11th July 2017

Receptive skills for English teachers: how to teach listening and reading

By Bryan Holmes

‘Receptive Skills’ (also known as ‘Passive Skills’, or reading and listening) are often contrasted with productive skills (speaking and writing).  When learning a new language learners tend to develop their receptive skills first and then acquire productive capability. It’s a complex relationship between the two as they all play a supporting role with developing other skills. For example, reading skills can be a supporting factor to the development of writing, whereas listening can improve speaking fluency.

Developing receptive skills can be particularly challenging especially when communicating with a fluent or native speaker.  Although starting a conversation may be done with relative ease, maintaining one poses greater challenges. Most likely learners may not recognize features of connected speech or idiomatic language which may lead to an unsuccessful interaction.

Similarly with reading, if the language or grammar is too complicated it makes the text unintelligible. The key difference between listening and reading is that when learners listen to information, they have much less support than when they are working with the written word on the page. Listening requires ‘real-time’ processing of language, and once the message has finished, there is no easy way to go back and check for meaning, as there is during reading.

The best way to improve receptive skills is from exposure whether from an enjoyable authentic text or a quality ESL text book. For example, television, music, books and magazines are great ways to build vocabulary while incidentally promoting learner autonomy. Coursebooks can provide a basic scaffold and are adapted for an ESL learner, whereas authentic materials provide exposure to real language use.

However, authentic materials can demotivate learners if the materials aren’t appropriately graded or applicable to their interests. It’s an important consideration to choose material which isn’t too difficult or easy, and also which relates culturally, so adaptation is an important consideration for teachers. Equally important are effectively staging a reading or listening lesson to maximize output. The below staging is an effective way to teach either a listening or reading lesson.

1) Pre-teach vocabulary

As with the ‘present’ stage of a vocabulary lesson, elicit, drill and concept check any vocabulary that you predict students will need to navigate the reading or listening material they will work with.

2) Gist reading/listening

When students have demonstrated their understanding of the target vocabulary, set a quick skimming task for students to get a first contact with the text or recording. Gist tasks can be in the form of true-false questions, paragraph matching, ordering or adding headings.

Remember: Make sure that you go through the task BEFORE you give them the reading text. If they don’t understand the task information, they will not be able to read or listen with purpose.

3) Detailed reading/listening

When students have got the gist of the text, they can move into some more detailed comprehension or language work. Set questions which deal with the relationships between points in the text, or which focus on use of specific language in the text or recording.
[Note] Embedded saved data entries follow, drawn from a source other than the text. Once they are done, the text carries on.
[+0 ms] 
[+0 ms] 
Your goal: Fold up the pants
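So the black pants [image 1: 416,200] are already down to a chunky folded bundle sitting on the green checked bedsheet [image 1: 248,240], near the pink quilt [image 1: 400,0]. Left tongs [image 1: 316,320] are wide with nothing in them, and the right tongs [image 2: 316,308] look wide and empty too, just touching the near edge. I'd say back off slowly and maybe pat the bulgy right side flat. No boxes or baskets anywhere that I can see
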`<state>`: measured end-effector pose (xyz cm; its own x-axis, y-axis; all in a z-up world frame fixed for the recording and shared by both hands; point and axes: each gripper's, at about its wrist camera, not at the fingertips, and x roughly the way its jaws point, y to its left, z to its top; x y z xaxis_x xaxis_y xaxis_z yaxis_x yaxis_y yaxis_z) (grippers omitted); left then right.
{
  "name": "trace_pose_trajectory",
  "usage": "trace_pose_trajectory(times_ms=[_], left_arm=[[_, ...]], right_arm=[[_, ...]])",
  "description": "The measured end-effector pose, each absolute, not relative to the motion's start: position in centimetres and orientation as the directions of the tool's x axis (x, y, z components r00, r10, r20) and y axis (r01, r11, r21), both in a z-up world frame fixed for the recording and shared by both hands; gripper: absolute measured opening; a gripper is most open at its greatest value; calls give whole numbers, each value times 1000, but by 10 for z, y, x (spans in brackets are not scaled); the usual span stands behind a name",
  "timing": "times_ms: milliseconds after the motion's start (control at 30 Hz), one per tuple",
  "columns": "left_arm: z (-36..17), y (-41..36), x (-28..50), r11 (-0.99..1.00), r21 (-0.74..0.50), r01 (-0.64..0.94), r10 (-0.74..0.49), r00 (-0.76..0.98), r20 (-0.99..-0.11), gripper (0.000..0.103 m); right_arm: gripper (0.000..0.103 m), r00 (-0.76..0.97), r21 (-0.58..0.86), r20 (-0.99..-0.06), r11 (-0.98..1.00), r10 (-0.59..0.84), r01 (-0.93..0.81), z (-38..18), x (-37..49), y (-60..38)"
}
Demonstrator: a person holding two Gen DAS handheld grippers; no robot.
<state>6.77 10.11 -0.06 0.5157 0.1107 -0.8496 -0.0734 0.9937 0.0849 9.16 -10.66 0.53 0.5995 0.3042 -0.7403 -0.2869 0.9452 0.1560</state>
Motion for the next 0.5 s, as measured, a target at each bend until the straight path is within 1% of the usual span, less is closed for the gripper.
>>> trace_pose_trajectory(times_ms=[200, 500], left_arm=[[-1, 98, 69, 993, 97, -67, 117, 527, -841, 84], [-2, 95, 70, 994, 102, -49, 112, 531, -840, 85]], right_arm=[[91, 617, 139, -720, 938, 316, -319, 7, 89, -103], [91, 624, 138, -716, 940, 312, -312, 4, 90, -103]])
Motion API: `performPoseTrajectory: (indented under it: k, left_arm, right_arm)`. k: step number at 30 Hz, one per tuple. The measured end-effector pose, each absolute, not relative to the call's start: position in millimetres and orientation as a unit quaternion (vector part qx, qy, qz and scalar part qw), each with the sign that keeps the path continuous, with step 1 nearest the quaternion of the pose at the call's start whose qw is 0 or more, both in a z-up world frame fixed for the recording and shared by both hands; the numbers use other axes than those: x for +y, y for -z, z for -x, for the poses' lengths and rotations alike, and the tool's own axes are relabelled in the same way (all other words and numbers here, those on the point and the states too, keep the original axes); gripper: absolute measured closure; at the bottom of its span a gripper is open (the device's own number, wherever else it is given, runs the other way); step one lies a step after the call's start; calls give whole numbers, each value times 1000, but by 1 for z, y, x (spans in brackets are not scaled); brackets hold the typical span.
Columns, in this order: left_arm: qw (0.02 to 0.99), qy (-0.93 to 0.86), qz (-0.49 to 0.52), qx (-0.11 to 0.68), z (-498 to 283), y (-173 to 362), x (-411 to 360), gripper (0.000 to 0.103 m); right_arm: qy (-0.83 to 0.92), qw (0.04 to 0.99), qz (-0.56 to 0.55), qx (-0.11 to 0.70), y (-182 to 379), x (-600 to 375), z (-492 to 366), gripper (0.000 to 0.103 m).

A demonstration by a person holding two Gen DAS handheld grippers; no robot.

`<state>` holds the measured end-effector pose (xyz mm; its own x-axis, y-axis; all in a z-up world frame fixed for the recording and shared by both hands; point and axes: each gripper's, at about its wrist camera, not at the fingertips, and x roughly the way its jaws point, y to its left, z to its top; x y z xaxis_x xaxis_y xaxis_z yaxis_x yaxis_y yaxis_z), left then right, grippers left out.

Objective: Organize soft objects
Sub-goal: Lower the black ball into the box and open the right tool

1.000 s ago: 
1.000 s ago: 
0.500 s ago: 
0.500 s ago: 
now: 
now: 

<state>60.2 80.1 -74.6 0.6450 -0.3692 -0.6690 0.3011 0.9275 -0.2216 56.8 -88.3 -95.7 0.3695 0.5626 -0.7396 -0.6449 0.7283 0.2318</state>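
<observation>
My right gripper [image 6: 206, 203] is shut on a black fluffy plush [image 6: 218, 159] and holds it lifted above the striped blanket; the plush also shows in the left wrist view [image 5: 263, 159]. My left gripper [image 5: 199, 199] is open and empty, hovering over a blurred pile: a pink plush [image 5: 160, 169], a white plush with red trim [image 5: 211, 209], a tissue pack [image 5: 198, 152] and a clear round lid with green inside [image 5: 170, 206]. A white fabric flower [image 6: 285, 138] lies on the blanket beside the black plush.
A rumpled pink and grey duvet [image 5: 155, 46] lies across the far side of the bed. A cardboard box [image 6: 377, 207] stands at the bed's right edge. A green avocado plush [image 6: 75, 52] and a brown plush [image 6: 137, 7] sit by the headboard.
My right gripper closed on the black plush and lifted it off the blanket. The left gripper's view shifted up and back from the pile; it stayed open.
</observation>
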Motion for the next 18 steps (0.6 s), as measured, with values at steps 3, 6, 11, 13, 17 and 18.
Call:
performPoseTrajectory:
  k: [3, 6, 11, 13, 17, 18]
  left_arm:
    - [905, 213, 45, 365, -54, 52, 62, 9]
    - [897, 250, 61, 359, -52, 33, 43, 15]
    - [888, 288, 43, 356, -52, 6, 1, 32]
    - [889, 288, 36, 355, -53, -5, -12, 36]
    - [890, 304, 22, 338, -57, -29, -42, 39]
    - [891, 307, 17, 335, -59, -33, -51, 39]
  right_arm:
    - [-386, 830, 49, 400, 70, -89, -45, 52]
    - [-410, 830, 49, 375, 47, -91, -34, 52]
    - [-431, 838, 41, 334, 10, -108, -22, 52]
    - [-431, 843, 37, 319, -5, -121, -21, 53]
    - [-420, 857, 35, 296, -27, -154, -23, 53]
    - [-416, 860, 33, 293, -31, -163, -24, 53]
This encourages a closer analysis of the information being presented.

4) (optional) Response to text

A follow-up stage (which asks students to respond to what they have read or listened to) can consolidate the ideas presented in the text and engage students with the content they have read or listened to.

5) (optional) Vocabulary in Context

Another option for a post-reading stage is to examine the meanings of some other vocabulary items (which were not taught in the first PTV stage) in the context of the sentences and paragraphs where they appear in the reading or listening material.

Besides staging it’s also important to develop strategies rather than only practicing skills as you want to equip your students to practice outside the classroom. Listed below are some strategies to help your students improve their reading and listening skills.

Tips for making your reading and listening lessons shine

1. Encourage learners to read for enjoyment rather than just for study.
2. Avoid reading word for word, instead read an entire chunk and identify contextual clues to establish meaning of unknown language.
3. Look for key words such as nouns, verbs, adjectives, and adverbs as these words give information.
4. Make predictions before reading or listening. Doing so activates what is already known about the topic. Also, this builds confidence since the learner isn’t confronted immediately with what they don’t know.
5. Listen for key words (information words).
6. Practice reading for gist first and then detail, breaking up the reading makes the text manageable.
7. Practice, practice, practice!!!

So are you ready to have go? How can you improve your learner’s receptive skills?

Bryan Holmes is teacher trainer and the part time course director for the Trinity CertTESOL English for Asia. His qualifications include the Trinity CertTESOL , MATESOL, and Cambridge DELTA. He has a special interest in phonetics and phonology and has been teaching for 10 years.